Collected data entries

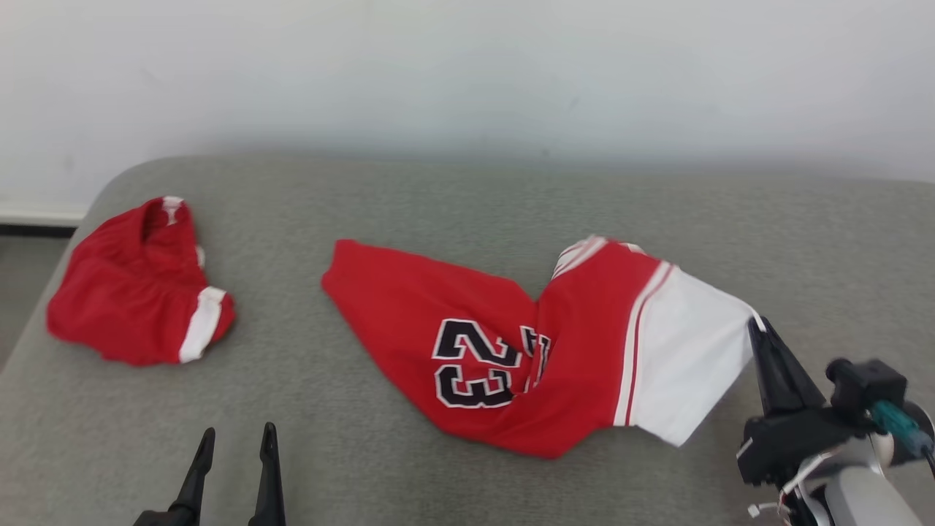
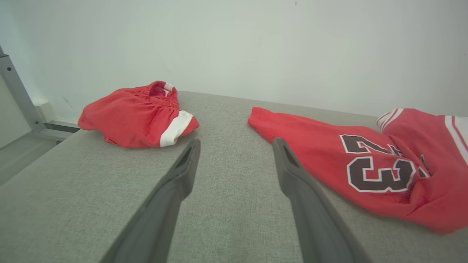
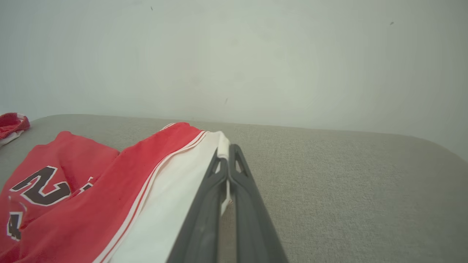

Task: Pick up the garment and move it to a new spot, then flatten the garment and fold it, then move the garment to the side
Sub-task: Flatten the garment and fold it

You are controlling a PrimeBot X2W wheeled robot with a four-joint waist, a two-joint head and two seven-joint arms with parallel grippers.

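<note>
My right gripper (image 3: 228, 149) pinches the white hem of the jersey (image 1: 409, 307).
Soft red knit, numbered 23, it lies rumpled to that gripper's left on the grey woven table (image 1: 453, 197); my left gripper (image 1: 237, 435) gapes open.

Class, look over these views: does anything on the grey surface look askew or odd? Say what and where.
The garment lies crumpled mid-surface: a fold cuts through its number, and its white edge is raised, pinched in the shut right claw. A second red garment sits bunched near the left edge.
</note>
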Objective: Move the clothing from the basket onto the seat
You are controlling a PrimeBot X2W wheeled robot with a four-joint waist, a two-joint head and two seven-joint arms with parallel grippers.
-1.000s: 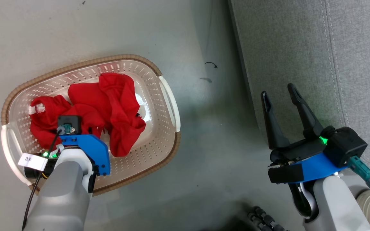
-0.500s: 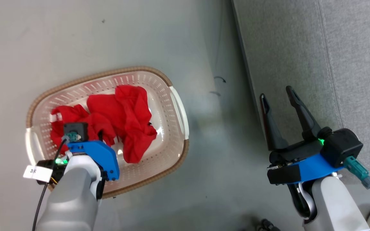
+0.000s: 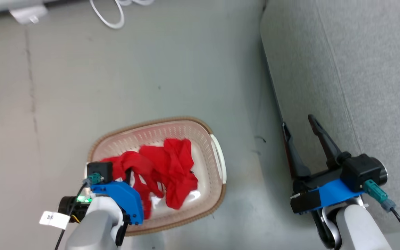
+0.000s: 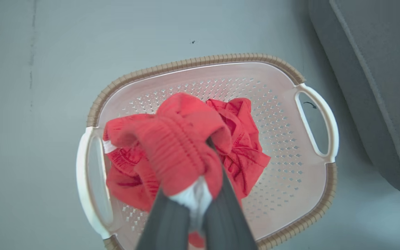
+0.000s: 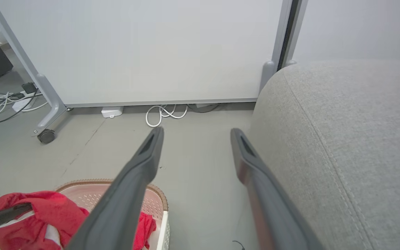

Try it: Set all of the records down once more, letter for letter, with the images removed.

Response for this exercise:
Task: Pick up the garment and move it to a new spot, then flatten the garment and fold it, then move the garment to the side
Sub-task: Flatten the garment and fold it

You are controlling a PrimeBot X2W wheeled robot with a four-joint waist, a two-joint head and two seven-joint arms with parallel grippers.

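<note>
My right gripper (image 3: 228, 149) pinches the white hem of the jersey (image 1: 409, 307).
Soft red knit, numbered 23, it lies rumpled to that gripper's left on the grey woven table (image 1: 453, 197); my left gripper (image 1: 237, 435) gapes open.

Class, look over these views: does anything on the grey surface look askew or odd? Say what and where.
The garment lies crumpled mid-surface: a fold cuts through its number, and its white edge is raised, pinched in the shut right claw. A second red garment sits bunched near the left edge.
</note>
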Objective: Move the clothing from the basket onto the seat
You are controlling a PrimeBot X2W wheeled robot with a four-joint waist, a two-joint head and two seven-joint arms with parallel grippers.
-1.000s: 
-0.500s: 
+0.000s: 
+0.000s: 
+0.000s: 

With that, the answer is finished.